== Your goal ==
All of the data below needs to be set down once more, exactly as written.

Records provided: Begin

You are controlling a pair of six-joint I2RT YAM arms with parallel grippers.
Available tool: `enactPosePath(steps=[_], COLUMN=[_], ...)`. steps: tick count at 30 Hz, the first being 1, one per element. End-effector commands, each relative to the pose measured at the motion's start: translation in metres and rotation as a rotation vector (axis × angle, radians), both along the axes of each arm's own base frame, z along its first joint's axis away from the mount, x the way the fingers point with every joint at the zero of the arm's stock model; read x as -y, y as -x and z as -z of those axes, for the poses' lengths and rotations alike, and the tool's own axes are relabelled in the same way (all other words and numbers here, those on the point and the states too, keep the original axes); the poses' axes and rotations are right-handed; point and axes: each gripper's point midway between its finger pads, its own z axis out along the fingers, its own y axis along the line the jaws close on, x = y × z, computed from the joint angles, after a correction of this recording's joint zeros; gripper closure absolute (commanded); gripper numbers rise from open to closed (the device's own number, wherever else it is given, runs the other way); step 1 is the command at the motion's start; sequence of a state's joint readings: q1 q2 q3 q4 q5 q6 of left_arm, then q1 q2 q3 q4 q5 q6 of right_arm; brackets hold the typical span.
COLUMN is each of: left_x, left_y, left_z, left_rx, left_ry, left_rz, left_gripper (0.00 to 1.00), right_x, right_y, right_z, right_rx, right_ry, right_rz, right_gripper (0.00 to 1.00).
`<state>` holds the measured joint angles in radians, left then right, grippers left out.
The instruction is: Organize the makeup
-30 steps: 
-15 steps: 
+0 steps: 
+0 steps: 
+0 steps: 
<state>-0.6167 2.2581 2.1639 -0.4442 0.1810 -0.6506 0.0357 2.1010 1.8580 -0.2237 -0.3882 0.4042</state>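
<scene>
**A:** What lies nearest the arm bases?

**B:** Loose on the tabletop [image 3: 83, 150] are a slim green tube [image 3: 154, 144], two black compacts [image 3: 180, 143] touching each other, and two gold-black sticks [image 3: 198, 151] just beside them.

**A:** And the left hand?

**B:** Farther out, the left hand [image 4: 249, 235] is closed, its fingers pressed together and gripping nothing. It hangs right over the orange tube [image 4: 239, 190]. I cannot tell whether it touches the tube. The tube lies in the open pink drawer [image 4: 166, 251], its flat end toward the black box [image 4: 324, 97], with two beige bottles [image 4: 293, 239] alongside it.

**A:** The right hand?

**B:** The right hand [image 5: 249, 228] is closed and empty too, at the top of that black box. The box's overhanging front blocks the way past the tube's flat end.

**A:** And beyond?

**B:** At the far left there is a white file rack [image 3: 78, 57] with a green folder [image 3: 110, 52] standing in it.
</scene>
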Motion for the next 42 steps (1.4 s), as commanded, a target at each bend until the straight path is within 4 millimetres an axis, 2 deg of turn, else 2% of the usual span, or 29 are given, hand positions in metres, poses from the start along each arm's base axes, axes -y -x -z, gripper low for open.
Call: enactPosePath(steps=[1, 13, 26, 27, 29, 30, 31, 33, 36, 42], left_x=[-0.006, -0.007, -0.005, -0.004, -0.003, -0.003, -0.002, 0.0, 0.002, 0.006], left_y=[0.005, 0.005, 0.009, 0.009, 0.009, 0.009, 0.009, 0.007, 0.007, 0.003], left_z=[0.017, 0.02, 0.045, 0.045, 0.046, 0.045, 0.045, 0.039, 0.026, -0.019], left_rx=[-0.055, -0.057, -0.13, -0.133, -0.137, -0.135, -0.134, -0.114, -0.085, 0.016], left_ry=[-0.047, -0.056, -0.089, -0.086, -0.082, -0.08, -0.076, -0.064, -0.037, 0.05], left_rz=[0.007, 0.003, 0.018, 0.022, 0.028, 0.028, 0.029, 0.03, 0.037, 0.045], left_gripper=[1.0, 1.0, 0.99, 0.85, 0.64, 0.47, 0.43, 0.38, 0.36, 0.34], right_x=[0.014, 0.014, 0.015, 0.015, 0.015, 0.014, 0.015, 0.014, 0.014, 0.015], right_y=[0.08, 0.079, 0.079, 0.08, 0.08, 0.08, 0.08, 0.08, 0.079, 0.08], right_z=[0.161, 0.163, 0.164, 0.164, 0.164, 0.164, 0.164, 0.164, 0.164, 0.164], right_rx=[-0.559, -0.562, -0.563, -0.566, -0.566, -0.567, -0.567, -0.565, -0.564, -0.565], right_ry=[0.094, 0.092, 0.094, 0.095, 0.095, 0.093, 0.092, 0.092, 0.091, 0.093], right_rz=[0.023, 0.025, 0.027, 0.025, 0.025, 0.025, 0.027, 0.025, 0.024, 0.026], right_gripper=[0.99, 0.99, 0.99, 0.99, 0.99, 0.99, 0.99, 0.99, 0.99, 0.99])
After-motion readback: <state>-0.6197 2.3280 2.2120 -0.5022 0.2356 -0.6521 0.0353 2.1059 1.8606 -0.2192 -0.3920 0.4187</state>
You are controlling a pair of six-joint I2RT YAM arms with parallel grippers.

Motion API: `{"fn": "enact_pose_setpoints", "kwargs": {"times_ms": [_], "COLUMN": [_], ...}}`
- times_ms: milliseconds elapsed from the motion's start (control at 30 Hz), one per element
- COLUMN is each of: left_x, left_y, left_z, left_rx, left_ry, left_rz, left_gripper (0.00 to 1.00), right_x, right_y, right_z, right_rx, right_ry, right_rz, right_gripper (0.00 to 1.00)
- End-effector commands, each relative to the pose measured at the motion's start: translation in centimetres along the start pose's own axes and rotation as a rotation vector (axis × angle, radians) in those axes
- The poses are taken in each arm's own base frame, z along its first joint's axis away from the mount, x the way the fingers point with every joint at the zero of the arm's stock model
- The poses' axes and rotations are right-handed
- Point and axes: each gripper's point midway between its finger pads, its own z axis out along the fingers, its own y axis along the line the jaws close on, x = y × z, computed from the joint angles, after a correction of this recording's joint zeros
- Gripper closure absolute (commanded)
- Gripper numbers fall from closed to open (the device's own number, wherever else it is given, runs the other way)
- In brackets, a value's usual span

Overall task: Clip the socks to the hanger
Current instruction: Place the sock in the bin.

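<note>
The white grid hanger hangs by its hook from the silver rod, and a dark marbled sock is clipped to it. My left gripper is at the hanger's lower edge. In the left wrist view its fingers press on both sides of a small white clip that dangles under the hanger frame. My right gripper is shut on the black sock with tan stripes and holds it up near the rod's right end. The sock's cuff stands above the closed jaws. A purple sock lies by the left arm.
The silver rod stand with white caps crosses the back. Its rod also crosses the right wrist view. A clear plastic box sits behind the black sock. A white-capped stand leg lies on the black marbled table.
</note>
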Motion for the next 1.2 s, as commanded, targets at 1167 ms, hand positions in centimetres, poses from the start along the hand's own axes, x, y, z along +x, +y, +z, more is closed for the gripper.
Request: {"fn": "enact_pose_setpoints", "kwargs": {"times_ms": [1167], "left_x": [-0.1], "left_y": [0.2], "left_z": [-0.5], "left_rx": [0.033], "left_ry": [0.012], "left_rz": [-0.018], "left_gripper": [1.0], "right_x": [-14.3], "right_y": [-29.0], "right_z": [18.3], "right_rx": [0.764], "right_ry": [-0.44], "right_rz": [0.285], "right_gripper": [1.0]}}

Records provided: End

== Response to the exercise ==
You are controlling a pair of six-joint I2RT YAM arms with parallel grippers.
Available tool: `enactPosePath(steps=[_], COLUMN=[_], ...)`. steps: tick count at 30 Hz, the first being 1, one per element. End-effector commands, each relative to the pose measured at the motion's start: translation in metres and rotation as a rotation vector (axis × angle, radians), both along the axes of each arm's own base frame, z along its first joint's axis away from the mount, x the way the fingers point with every joint at the zero of the arm's stock model; read x as -y, y as -x and z as -z of those axes, for the poses' lengths and rotations alike, and the tool's own axes are relabelled in the same way (all other words and numbers here, those on the point and the states too, keep the original axes); the poses' axes and rotations are right-handed; point and axes: each gripper's point midway between its finger pads, its own z axis out along the fingers, its own y axis along the line the jaws close on, x = y × z, computed from the joint angles, after a correction of this recording's joint zeros; gripper closure absolute (commanded); gripper numbers rise from open to closed (the device's own number, wherever else it is given, runs the other way); step 1 is the command at the motion's start; sequence of a state's joint readings: q1 q2 q3 q4 q5 q6 of left_arm, then q1 q2 q3 q4 q5 q6 of right_arm; brackets hold the typical span.
COLUMN is each of: left_x, left_y, left_z, left_rx, left_ry, left_rz, left_gripper (0.00 to 1.00), right_x, right_y, right_z, right_rx, right_ry, right_rz, right_gripper (0.00 to 1.00).
`<state>` holds the measured joint angles in radians, left then right, grippers left out.
The instruction is: Organize the makeup
-30 steps: 
-15 steps: 
+0 steps: 
+0 steps: 
+0 steps: 
<state>-0.6167 2.2581 2.1639 -0.4442 0.1810 -0.6506 0.0357 2.1010 1.8580 -0.2237 -0.3882 0.4042</state>
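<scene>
**A:** What lies nearest the arm bases?

**B:** Loose on the tabletop [image 3: 83, 150] are a slim green tube [image 3: 154, 144], two black compacts [image 3: 180, 143] touching each other, and two gold-black sticks [image 3: 198, 151] just beside them.

**A:** And the left hand?

**B:** Farther out, the left hand [image 4: 249, 235] is closed, its fingers pressed together and gripping nothing. It hangs right over the orange tube [image 4: 239, 190]. I cannot tell whether it touches the tube. The tube lies in the open pink drawer [image 4: 166, 251], its flat end toward the black box [image 4: 324, 97], with two beige bottles [image 4: 293, 239] alongside it.

**A:** The right hand?

**B:** The right hand [image 5: 249, 228] is closed and empty too, at the top of that black box. The box's overhanging front blocks the way past the tube's flat end.

**A:** And beyond?

**B:** At the far left there is a white file rack [image 3: 78, 57] with a green folder [image 3: 110, 52] standing in it.
</scene>
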Motion for the next 42 steps (1.4 s), as commanded, a target at each bend until the straight path is within 4 millimetres an axis, 2 deg of turn, else 2% of the usual span, or 29 are given, hand positions in metres, poses from the start along each arm's base axes, axes -y -x -z, gripper low for open.
Call: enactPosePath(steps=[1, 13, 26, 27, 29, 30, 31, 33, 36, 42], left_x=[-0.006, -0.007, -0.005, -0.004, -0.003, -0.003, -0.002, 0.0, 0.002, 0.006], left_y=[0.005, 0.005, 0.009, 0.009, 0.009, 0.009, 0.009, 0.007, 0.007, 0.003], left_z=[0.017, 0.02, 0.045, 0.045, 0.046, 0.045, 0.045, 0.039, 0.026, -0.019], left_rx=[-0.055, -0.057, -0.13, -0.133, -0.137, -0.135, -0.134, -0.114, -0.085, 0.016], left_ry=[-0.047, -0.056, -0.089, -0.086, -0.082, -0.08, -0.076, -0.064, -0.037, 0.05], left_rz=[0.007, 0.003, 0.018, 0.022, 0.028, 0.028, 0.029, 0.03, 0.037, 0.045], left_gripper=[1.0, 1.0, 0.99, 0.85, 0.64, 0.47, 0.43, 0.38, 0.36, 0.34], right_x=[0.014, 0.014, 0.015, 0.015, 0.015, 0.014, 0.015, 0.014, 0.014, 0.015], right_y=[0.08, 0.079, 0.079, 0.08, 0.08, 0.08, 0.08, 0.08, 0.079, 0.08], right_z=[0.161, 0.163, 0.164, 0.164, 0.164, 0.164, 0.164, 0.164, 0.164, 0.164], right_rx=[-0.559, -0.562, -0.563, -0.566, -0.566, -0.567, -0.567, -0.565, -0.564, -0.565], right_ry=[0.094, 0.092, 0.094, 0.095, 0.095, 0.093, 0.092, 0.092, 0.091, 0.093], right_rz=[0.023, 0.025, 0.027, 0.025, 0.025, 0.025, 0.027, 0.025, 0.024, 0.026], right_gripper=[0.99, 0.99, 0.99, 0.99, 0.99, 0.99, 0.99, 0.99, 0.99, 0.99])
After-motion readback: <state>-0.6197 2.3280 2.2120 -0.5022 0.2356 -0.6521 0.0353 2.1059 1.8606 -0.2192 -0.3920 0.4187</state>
You are controlling a pair of six-joint I2RT YAM arms with parallel grippers.

Motion API: `{"fn": "enact_pose_setpoints", "kwargs": {"times_ms": [_], "COLUMN": [_], ...}}`
- times_ms: milliseconds elapsed from the motion's start (control at 30 Hz), one per element
- COLUMN is each of: left_x, left_y, left_z, left_rx, left_ry, left_rz, left_gripper (0.00 to 1.00), right_x, right_y, right_z, right_rx, right_ry, right_rz, right_gripper (0.00 to 1.00)
- End-effector commands, each relative to the pose measured at the motion's start: translation in centimetres along the start pose's own axes and rotation as a rotation vector (axis × angle, radians) in those axes
- The poses are taken in each arm's own base frame, z along its first joint's axis away from the mount, x the way the fingers point with every joint at the zero of the arm's stock model
- The poses' axes and rotations are right-handed
- Point and axes: each gripper's point midway between its finger pads, its own z axis out along the fingers, its own y axis along the line the jaws close on, x = y × z, computed from the joint angles, after a correction of this recording's joint zeros
- Gripper closure absolute (commanded)
- Gripper numbers fall from closed to open (the device's own number, wherever else it is given, runs the other way)
- In brackets, a value's usual span

Overall task: Clip the socks to the hanger
Current instruction: Place the sock in the bin.

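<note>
The white grid hanger hangs by its hook from the silver rod, and a dark marbled sock is clipped to it. My left gripper is at the hanger's lower edge. In the left wrist view its fingers press on both sides of a small white clip that dangles under the hanger frame. My right gripper is shut on the black sock with tan stripes and holds it up near the rod's right end. The sock's cuff stands above the closed jaws. A purple sock lies by the left arm.
The silver rod stand with white caps crosses the back. Its rod also crosses the right wrist view. A clear plastic box sits behind the black sock. A white-capped stand leg lies on the black marbled table.
</note>
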Motion for the next 1.2 s, as commanded, targets at 1167 ms, hand positions in centimetres, poses from the start along the hand's own axes, x, y, z along +x, +y, +z, more is closed for the gripper.
Request: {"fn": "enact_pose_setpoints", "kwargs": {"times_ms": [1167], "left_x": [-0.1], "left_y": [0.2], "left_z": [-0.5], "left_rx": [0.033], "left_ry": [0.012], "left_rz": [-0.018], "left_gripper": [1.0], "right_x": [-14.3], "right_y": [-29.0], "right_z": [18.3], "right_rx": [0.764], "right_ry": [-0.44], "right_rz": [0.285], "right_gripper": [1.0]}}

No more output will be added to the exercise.